• _WHAT THIS TASK INVOLVES_: Would you please copy the part of the material below that opens with the line containing "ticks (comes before" and closes with the line containing "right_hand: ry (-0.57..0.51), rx"? Copy it exactly, and only it.

---- PROVIDED DATA

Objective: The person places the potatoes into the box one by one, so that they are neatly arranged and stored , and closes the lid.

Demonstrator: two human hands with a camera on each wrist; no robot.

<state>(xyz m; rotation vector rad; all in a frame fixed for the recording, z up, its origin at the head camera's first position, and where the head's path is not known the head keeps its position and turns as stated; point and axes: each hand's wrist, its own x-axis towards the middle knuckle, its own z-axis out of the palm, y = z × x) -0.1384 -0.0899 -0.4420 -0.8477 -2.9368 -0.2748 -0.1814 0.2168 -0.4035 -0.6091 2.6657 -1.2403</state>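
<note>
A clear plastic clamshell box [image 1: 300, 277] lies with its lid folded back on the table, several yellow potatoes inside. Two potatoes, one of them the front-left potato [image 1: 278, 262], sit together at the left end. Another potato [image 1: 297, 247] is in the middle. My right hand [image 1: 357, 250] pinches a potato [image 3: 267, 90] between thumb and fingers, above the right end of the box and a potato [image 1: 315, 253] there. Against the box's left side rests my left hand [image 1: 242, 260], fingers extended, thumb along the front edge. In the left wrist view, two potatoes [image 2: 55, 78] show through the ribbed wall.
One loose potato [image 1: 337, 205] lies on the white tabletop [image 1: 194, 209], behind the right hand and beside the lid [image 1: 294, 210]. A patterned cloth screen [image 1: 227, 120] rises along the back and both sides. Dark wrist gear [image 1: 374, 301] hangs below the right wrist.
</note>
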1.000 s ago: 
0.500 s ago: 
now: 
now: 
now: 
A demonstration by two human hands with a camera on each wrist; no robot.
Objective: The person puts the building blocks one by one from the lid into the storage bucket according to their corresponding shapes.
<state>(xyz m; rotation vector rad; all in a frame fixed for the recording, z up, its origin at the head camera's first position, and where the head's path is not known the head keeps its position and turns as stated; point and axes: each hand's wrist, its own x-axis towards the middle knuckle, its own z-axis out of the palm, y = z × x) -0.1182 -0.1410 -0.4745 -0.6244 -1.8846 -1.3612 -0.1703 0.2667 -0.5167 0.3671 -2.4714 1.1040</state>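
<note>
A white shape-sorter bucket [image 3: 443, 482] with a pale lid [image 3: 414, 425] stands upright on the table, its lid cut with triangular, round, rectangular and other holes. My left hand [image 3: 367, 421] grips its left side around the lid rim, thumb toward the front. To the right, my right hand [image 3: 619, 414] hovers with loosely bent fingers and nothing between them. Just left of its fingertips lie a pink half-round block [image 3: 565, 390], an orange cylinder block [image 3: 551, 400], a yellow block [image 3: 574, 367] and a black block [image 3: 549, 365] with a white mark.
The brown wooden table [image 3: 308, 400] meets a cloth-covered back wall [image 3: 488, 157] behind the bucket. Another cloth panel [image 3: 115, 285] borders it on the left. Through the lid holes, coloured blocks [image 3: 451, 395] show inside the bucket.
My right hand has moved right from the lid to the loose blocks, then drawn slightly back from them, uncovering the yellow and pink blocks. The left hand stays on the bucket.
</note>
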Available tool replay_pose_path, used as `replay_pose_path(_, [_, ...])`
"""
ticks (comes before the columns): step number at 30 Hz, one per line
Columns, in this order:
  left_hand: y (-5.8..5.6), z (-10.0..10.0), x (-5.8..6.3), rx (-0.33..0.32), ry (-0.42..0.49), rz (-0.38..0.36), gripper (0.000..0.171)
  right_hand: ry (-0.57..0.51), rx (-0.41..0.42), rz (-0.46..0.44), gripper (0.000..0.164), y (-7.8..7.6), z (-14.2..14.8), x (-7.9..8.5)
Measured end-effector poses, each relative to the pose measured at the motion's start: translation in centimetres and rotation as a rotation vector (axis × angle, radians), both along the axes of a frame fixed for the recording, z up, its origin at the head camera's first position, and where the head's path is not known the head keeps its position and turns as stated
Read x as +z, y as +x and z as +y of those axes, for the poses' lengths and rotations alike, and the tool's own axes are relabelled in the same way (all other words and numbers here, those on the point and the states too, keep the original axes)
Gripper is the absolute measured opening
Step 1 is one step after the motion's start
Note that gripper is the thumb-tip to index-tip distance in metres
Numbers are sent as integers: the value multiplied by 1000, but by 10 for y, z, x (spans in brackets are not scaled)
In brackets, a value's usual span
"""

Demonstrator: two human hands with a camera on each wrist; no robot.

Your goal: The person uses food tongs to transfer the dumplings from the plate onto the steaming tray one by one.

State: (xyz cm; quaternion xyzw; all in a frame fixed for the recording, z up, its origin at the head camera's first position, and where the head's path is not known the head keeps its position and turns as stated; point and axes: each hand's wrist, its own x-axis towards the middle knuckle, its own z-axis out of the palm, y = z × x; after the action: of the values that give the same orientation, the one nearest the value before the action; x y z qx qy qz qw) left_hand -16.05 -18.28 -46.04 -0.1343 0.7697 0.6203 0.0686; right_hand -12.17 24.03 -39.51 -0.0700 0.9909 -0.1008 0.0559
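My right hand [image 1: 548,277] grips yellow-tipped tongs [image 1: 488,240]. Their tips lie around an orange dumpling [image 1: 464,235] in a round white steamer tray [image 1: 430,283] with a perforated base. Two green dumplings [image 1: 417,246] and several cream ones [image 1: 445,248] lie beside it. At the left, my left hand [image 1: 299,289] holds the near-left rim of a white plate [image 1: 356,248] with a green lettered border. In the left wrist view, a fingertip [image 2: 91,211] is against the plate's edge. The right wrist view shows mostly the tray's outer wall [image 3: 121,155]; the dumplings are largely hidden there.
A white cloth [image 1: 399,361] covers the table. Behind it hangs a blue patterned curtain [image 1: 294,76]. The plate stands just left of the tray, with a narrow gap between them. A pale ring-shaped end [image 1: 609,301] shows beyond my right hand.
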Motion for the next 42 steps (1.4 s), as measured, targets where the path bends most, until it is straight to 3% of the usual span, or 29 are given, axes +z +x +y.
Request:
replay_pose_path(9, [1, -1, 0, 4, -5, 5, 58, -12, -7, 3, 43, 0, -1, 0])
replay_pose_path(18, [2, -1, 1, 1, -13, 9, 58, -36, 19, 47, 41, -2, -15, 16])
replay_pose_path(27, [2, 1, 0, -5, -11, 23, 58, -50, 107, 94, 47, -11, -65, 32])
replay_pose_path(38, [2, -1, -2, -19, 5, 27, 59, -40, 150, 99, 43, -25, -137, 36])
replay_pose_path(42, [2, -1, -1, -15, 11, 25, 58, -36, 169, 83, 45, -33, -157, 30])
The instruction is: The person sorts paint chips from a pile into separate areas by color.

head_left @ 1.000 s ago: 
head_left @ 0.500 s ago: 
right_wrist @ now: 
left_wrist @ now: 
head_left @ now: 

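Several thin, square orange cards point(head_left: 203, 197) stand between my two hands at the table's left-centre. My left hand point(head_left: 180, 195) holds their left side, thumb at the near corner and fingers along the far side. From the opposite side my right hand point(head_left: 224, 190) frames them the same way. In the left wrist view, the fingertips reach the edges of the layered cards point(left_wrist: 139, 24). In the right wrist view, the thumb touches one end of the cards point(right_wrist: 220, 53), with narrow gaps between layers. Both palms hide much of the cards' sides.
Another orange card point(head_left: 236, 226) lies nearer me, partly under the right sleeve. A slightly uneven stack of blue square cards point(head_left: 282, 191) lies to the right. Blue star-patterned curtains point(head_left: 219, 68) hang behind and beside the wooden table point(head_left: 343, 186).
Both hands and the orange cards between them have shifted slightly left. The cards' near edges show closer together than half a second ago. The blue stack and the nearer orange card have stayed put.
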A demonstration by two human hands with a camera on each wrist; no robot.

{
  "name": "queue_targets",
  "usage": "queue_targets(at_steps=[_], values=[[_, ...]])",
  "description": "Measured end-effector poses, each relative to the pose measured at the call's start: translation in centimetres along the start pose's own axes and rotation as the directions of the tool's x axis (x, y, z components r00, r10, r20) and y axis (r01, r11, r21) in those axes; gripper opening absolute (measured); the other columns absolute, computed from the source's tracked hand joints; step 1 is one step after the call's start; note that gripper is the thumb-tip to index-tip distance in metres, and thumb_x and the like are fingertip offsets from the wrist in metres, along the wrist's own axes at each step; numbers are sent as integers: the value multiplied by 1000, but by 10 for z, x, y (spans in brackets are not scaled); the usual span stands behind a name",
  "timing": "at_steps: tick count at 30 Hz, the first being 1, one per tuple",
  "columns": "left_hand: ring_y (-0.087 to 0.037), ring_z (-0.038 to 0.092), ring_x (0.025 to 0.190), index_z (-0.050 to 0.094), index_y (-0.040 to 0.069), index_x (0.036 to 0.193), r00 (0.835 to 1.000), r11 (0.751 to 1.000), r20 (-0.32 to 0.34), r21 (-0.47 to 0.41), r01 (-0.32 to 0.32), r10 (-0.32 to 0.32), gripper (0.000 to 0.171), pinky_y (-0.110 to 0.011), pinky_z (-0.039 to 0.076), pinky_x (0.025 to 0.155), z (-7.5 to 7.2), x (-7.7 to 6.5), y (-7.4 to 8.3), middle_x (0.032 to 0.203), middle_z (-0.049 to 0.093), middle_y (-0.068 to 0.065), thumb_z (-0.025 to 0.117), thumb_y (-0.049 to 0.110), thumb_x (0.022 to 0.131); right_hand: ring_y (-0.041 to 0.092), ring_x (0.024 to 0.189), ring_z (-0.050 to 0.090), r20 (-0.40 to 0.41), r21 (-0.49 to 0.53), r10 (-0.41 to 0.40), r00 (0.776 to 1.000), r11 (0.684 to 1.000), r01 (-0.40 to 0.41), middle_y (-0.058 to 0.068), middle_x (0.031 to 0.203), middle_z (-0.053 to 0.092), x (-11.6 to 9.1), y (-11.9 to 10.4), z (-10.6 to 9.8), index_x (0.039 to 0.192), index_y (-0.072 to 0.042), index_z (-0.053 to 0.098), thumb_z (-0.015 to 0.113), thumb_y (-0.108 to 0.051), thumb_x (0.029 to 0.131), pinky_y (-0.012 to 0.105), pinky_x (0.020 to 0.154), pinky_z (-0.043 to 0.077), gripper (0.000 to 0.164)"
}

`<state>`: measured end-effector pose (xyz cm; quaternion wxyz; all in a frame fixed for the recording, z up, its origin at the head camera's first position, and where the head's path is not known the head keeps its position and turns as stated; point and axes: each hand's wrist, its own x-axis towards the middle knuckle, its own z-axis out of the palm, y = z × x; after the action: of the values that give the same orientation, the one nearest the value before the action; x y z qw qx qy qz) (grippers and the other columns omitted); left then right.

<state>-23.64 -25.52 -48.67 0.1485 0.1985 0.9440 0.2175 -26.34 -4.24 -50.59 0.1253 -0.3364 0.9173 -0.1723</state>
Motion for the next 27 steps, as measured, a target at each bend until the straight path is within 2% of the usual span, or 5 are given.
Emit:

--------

• _ANSWER BOX_:
ticks (comes before the columns): step number at 30 Hz, one per line
Columns, in this order:
  left_hand: y (-5.8..5.6), z (-10.0..10.0), x (-5.8..6.3), rx (-0.33..0.32), ry (-0.42..0.49), rz (-0.38..0.36), gripper (0.000..0.171)
  right_hand: ry (-0.57..0.51), rx (-0.41..0.42), rz (-0.46..0.44), gripper (0.000..0.164), y (-7.8..7.6), z (-14.2..14.8), x (-7.9..8.5)

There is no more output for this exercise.